Media contact: Jeff Schrade (202) 224-9093
(Washington, DC) U.S. Senator Richard Burr, the lead Republican on the Senate Committee on Veterans' Affairs, said today that he is pleased that federal officials have made progress in protecting the computerized records of the nation's 24.5 million veterans.
But while praising that progress, the North Carolina legislator also encouraged federal officials to take swift action to make more active duty military health records accessible to the Department of Veterans Affairs.
"I would like to see VA and DOD work harder to make this transition happen more quickly," said Burr at a hearing held Wednesday on VA information technology.
Under the current plan laid out by VA and DOD officials, the integration of the two different medical records systems will require a six-phase transition which is not scheduled to be completed until 2015.
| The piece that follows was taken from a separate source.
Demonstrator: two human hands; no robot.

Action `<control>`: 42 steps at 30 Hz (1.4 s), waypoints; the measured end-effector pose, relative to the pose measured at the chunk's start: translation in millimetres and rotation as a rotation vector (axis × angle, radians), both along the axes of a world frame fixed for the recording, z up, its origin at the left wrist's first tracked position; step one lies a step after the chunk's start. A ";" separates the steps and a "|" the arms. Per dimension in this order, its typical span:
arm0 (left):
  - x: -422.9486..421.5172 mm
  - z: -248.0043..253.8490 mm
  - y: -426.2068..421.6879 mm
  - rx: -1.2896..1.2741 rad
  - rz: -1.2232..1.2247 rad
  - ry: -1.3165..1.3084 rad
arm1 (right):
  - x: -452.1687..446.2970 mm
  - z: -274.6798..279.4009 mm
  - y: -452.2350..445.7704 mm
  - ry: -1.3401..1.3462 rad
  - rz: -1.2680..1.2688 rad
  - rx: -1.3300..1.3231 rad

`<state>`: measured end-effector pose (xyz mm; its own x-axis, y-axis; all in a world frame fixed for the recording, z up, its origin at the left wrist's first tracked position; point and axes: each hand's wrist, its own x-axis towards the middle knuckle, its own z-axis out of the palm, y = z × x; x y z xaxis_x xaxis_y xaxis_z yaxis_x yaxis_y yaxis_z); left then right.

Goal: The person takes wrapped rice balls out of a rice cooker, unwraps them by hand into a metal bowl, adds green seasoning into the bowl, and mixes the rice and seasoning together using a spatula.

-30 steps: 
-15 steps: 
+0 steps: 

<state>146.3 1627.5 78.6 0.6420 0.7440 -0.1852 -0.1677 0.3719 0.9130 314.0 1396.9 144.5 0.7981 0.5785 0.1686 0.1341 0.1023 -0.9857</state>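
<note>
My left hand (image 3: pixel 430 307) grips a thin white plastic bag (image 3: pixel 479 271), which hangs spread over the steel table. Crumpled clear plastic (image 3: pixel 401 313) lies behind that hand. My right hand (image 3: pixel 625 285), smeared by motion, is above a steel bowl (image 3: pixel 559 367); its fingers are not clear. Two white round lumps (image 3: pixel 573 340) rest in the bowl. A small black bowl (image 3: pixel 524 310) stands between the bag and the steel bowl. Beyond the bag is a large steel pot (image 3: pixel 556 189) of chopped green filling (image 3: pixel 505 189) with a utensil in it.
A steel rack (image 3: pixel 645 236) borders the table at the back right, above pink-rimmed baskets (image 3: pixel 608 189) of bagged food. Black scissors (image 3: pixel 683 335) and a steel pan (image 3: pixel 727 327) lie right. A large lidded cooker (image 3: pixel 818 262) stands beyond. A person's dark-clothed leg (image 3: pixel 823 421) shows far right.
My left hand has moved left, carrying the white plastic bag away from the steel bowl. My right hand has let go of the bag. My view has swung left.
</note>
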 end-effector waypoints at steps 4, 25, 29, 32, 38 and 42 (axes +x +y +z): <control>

"There is no louder cheerleader for what you're doing than the Congress of the United States, and we all hope that you're successful in the rollout of this new information technology structure," said Burr. "I just want you to know that we're watching and keeping the pressure on."
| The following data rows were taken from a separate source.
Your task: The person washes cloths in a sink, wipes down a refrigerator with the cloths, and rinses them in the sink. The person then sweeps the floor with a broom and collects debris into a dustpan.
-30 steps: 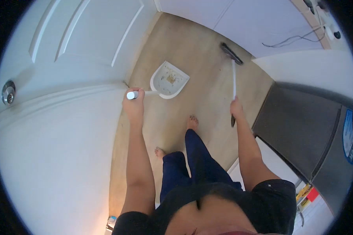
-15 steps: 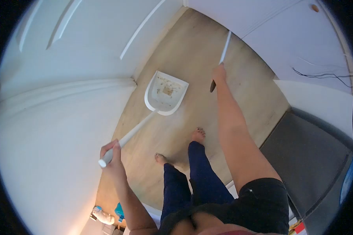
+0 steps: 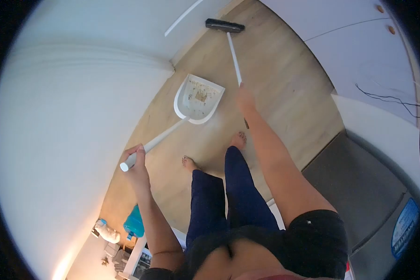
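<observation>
Both closed, the left grip [image 3: 136, 164] holds the dustpan [image 3: 178, 101] by its handle [image 3: 166, 133], the right grip [image 3: 246, 99] the broom [image 3: 234, 57], whose head [image 3: 225, 26] I see near the far edge of the floor [image 3: 296, 112].

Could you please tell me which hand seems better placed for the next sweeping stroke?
Probably the right hand: it holds the broom, whose head is beyond the dustpan, while the left hand grips the dustpan's handle.

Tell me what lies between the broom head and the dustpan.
In the head view, only bare wood-look floor lies between the broom head and the dustpan.
</observation>
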Available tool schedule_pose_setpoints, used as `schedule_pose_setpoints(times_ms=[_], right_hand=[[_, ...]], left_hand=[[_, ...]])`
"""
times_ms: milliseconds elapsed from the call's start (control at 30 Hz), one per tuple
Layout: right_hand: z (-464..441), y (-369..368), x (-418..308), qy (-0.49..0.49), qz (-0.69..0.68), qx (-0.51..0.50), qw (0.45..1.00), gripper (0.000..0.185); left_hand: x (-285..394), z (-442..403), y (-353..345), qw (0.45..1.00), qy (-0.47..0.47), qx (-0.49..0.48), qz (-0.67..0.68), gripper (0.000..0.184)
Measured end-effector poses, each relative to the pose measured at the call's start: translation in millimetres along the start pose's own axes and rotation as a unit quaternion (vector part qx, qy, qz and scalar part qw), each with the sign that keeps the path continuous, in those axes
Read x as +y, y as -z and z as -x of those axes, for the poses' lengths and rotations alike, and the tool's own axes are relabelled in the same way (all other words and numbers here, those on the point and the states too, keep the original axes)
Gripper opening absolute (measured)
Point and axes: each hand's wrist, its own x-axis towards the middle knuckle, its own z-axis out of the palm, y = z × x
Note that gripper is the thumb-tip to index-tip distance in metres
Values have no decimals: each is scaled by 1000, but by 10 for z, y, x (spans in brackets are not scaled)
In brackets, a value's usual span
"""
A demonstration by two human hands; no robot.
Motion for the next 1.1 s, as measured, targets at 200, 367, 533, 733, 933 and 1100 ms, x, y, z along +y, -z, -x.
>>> schedule_pose_setpoints(times_ms=[200, 367, 533, 733, 933, 1100], right_hand=[[201, 391, 273, 3, 147, -71, 987, 43], [363, 447, 389, -1, 197, -100, 975, 48], [956, 491, 518, -39, 228, -111, 967, 55], [2016, -267, 1352, 151, 191, -78, 967, 53], [2156, 41, 924, 85, 159, 43, 983, 44], [1306, 102, 779, 27, 57, 33, 998, 40]], left_hand=[[204, -53, -322, 1000, 23, 18, 5, 14], [-204, -184, -451, 996, 71, 47, 37, 13], [-191, -339, -580, 998, -8, 5, -57, 15], [-874, -628, -510, 997, -45, -69, -4, 14], [-1058, -652, -296, 994, -60, -92, -5, 13], [-973, -402, -195, 986, -66, -146, -42, 14]])
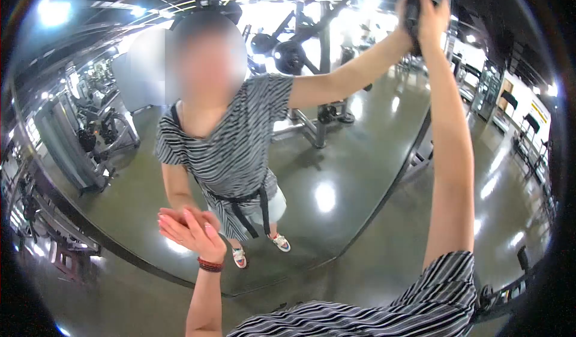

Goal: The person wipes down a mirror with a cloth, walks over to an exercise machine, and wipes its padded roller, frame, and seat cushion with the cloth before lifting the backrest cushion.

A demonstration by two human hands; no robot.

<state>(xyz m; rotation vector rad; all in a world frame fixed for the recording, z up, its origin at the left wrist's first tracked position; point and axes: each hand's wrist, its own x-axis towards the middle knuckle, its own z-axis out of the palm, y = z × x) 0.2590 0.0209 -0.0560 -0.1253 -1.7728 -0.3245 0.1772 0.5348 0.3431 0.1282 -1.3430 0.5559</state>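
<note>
A large mirror [366, 175] fills the middle of the view and reflects a person in a striped top. At its upper right, my right hand [433, 20] is raised against the glass with a dark object [413, 22] at the palm; what the object is cannot be made out. My left hand [195, 234], with a red beaded bracelet [210, 265] at the wrist, is at the lower left. Its fingers are stretched out, and the palm is at or very near the glass, beside its reflection.
Weight plates and a rack [290, 57] show in the reflection, with exercise machines [72, 139] at the left. The mirror's lower edge [306, 270] meets the shiny floor [372, 250]. More gym equipment [529, 126] stands along the far right.
</note>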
Burr directed his remarks to the Assistant Secretary for Information and Technology, General Robert Howard. He was appointed to the agency last year after the theft of an external hard drive containing the personal information of approximately 26 million veterans was stolen from the home of a VA researcher.
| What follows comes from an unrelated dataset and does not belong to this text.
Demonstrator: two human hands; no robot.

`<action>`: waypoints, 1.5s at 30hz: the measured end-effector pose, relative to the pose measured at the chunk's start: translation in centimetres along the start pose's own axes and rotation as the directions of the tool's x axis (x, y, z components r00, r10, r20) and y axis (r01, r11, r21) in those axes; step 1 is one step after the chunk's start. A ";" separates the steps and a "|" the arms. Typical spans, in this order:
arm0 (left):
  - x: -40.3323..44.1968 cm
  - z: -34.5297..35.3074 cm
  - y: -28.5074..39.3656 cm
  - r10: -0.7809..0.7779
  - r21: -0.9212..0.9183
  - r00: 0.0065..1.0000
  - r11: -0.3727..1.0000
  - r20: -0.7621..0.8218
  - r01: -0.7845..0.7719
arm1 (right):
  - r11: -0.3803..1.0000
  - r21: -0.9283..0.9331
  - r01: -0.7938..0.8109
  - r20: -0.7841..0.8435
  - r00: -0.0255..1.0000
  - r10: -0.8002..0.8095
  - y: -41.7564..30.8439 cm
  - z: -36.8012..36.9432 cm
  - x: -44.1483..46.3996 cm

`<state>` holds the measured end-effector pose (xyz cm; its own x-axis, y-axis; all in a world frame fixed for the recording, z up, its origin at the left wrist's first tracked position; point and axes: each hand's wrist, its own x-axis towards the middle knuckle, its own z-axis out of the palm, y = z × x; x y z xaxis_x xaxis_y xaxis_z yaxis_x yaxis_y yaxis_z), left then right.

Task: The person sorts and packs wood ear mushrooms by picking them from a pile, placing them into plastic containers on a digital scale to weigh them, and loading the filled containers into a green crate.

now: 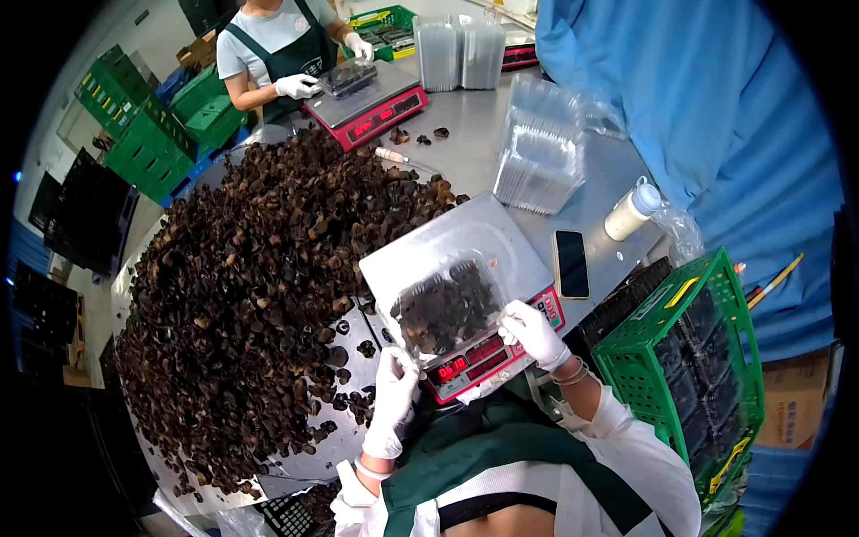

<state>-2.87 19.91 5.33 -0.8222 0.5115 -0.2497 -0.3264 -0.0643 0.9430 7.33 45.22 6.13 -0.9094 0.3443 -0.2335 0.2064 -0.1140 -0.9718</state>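
A clear plastic box filled with dark, curled pieces that look like wood ear mushrooms sits on the steel pan of a red weighing scale. My left hand, in a white glove, has its fingers closed at the box's near left corner. At the near right corner, my gloved right hand pinches the edge of the box. The scale's red digits glow between my hands. Left of the scale spreads a large heap of the same dark mushrooms, some loose pieces lying close to my left hand.
A phone and a bottle lie right of the scale. Beyond are stacked clear boxes. A green crate holding filled boxes stands at right. Across the table, a co-worker's gloved hands handle a box on another scale.
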 end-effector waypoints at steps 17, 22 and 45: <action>-0.2 6.1 4.6 0.107 -0.070 0.981 0.993 0.162 -0.097 | 0.510 -0.611 0.606 0.199 0.741 -0.642 -10.3 -3.6 -9.2; 0.2 10.7 5.9 0.348 0.491 0.833 0.684 0.430 -0.539 | 0.307 -0.947 0.100 -0.224 0.481 -0.848 -16.9 -12.8 -19.7; 0.1 15.8 4.6 0.319 0.509 0.694 0.499 0.645 -0.702 | 0.358 -0.864 -0.354 -0.501 0.670 -0.548 -15.8 -24.4 -21.5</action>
<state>2.85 33.19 13.11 -0.3740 0.8875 0.2691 0.6514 0.0449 0.7574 32.45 62.37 25.76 -0.5411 0.7603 0.3593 0.7077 0.6425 -0.2937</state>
Howard told the committee that his agency has made significant progress in protecting information about veterans.
"VA has encrypted over 18,000 laptop computers, and has implemented procedures for issuing encrypted portable data storage devices. This month, the Department is procuring software to address the encryption of data at rest. And just last week we awarded a contract for an extensive port monitoring capability which will help us better control what devices can access our network," Howard said.
Despite those achievements, a witness from the Government Accountability Office warned the committee that veterans' personal data and health information remain at risk of identity theft because VA has yet to implement several safety measures.
But Howard noted that VA computers now have software which prevents the Social Security numbers of veterans from being sent via e-mail, unless it is encrypted. He told the committee that in the first month after the new software was installed, about 7,000 e-mails containing Social Security numbers were stopped before being sent in an unencrypted manner.